Haven't read through all the comments, having been off ET for a couple days playing good tourist, and stuffing my face with food and drink, so apologies if I'm just repeating stuff others have said, but a few thoughts.

I don't see this succeeding. I wish I did. However what I see is a regime which not only holds the normal state levers of power, but whose apparatchiks and shocktroops still deeply believe in the state ideology, and which benefits from a large minority of the population with a similar attitude. Furthermore, it is its own entity, not a client state of a major power. It also has little need for foreign support, nor has it ever needed that.

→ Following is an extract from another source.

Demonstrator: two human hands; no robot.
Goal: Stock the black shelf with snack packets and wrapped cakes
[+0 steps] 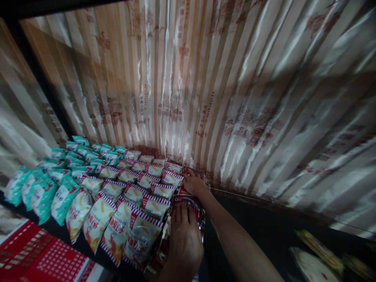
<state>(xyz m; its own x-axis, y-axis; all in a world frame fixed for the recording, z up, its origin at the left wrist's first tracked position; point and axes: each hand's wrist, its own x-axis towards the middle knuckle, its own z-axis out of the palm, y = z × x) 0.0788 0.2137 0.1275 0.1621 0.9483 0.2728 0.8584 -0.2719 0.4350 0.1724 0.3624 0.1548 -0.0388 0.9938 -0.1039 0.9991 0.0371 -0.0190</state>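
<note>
My right hand (pixel 194 182) reaches to the back of a dark shelf, its fingers curled over a red snack bag (pixel 192 171) at the far end of a row. Closer to me, my left hand (pixel 183 239) lies with fingers stretched flat on top of the row of red snack bags (pixel 188 199). Directly left of this row stand several rows of white snack bags with red-and-blue striped tops (pixel 141 235). Further left are rows of teal snack bags (pixel 44 192).
Long shiny striped packages with red print (pixel 235 98) hang or lean behind and above the shelf. A red-and-white patterned surface (pixel 38 254) shows at the bottom left. Some blurred packets (pixel 314 266) lie on the dark shelf (pixel 264 227) at the lower right.
</note>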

When these kinds of revolutions succeed, it is generally where the rank and file of the regime is made up of careerist opportunists, who only pay lip service to the True Vision of the World. I don't mean that in their heart they oppose it, simply they don't care. There only reason to  with the regime is out of fear of losing their livelihood (or worse). If they see things going south, their instinct is going to be to seek an accomodation with the opposition, and they will be very wary of mass bloodshed since that enormously increases the risk to themselves. But in Iran, these people also have a strong personal investment in the nature of the system. Which is not to say that the other factors arent't there, but they are not the primary ones.

Also the nationalist factor doesn't work for the protesters the way it did in so many of the Soviet and American authoritarian client states. It is at best neutral, and probably on the side of the regime.

by MarekNYC on Sun Jun 21st, 2009 at 05:49:45 PM EST
I do think Khamenei is toast, though. He doesn't seem to have the support of the police, military, or clerics.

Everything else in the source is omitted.